Выйдя из вестибюля, терзаемый сомнениями (я вспомнил таксиста, сколько он хотел срубить с меня баблосов, – а тут ехать-то всего две остановки, правда на метро, вот и возил бы он меня по Москве часа два, лоха деревенского, (так нас, неискушённых, доверчивых, честных ребят из провинции и обманывают таксисты столичные и прочие иже с ними заглоты, – бабло нарезают пластами – купить дорогие автомобили, элитные квартиры и дома, прописать в них шкур прекрасных, чтобы те о них ноги вытирали), я остановился осмотреться, пытаясь сообразить, куда идти или ехать дальше, чтобы вьявь, а не по телевизору, увидеть принцессу, а там её и так показывают один раз в год (даже какую-то королёву и пукачёву показывают чаще), и то скупо, недоброжелательно и в неблагоприятных ракурсах, словно жёны и сожительницы этих телефокусников ненавидят её смертной завистью и своих мужей и пеликанов пилят, чтобы они её совсем не показывали по первому каналу. И по второму, и по третьему тоже. А об остальных и речи нет. К тому же эфирный балабол по радио ничего не сообщил, в какую гостиницу Лужков заселит самую качественную, самую убойную по красоте, талантам и искусству надевать и носить платья за текущий период истории блондинку.

И снится мне, что зима. Гранитные плиты на выходе из метро и асфальт покрыты тонким слоем сероватого снега, словно его припорошило из фабричной трубы. Но я бы не сказал, что на улице холодно. И гидрометеоцентр, как угадал, – обещал накануне потепление, и вообще-то, оказался недалёк от истины, что случается с ним далеко не всегда.

Из метро тянет тёплым, сырым воздухом, пропитанным сложными противоречивыми запахами: половой тряпки, старой штукатурки, прелой зимней одежды, дамским парфюмом, надеждами юных девиц потерять девственность в объятиях брутального фрезера, разбитыми иллюзиями старых кошатниц и собачатниц, вышедших на променад со своими прожорливыми питомцами. И ещё каким-то навороченным ароматом понесло, когда мимо прошла красивая дама лет тридцати пяти, – я бы ей не задумываясь столько дал, – в норковой шубе и в короткой модельной стрижке, надетой ей на красивый череп для такого исключительного случая, но не отмеченного галочкой в виртуальном пространстве Экибастуза, словно только что вылезла из под ножниц модного дамского парикмахера. (Или как их сейчас называют прохиндеи из дамских журналов, – стилиста, чтобы бабы от 35 и глубже, довольные оставались, что они отвалили бабла стилисту за «вшивый домик» на своих головах, и теперь все двухметровые мужики, глядя на их причесон, будут их домогаться на каждом углу, на каждой странице сайтов знакомств, на каждой палубе прогулочных пароходов: «Амстердам-Глазго-Антананариву-Шанхай-Мариуполь-Лондон-Йокогама» – сертификат блатного качества, – где эти дамы толкут воду в ступе, уже который год.) Но не пятой Шанелью, это точно, запахло от этой миссис.

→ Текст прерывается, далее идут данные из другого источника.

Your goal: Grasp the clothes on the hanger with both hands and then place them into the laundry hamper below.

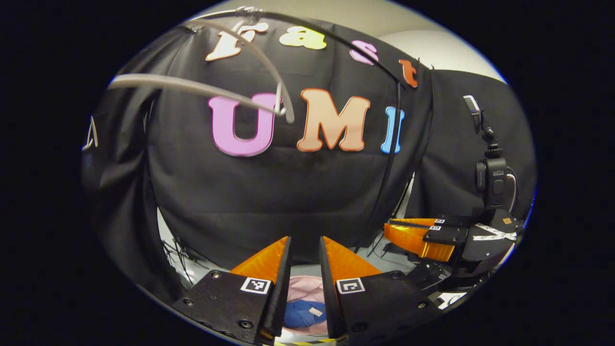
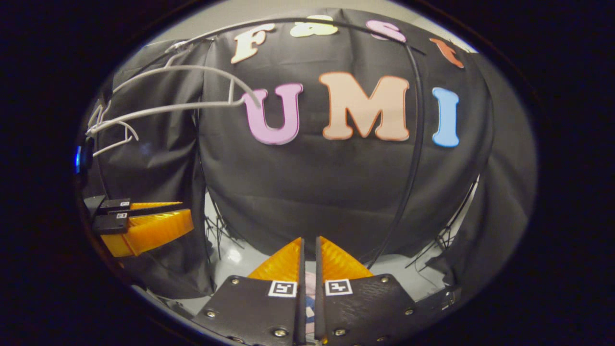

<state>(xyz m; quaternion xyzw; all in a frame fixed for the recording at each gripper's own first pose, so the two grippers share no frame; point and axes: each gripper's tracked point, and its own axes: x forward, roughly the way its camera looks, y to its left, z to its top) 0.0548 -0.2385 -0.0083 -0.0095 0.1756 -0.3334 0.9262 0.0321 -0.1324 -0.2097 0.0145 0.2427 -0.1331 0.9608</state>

Или французы придумали более экстремальный парфюм, чтобы сразу валил противоположный пол на милость победительниц в ажурных чулках номер девять без надежды на восстановление в Лиге стерильных, со дня строительства вавилонской башни, джентель-мэнов… мэнов-джентель… джентель-крентель полный дибелентель. Это, как Ваня Жуков, выигравший в казино Лас-Вегаса три миллиона долларов, и евро тоже удачно втёрлось в мурло, и на радостях напоивший всё казино шампанским, пятьсот баксов фугас, накануне упавший в провинции Гуань-Чжоу. Я понял, какой приблизительно аромат дама проволокла за собой, понял, но уже было поздно, у меня чуть не начался заворот кишок в желудке; тогда, чтобы не попасть под его пагубное влияние, я отвернулся в сторону и задался вопросом: где же Чистопрудный бульвар-то? Если есть станция с таким названием, то девяносто девять против одного, – на поверхности, где я уже стоял твёрдыми ногами, как гуманоид на краю лунного кратера, раскуривающего гаванскую сигару и наблюдающего в подзорную трубу за голубой (без подтекста) планетой, перед дилеммой: колонизировать её или подождать, пока сапиенсы сами себя не уничтожат, подкинув им пару разрушительных идей, – должен быть этот самый бульвар.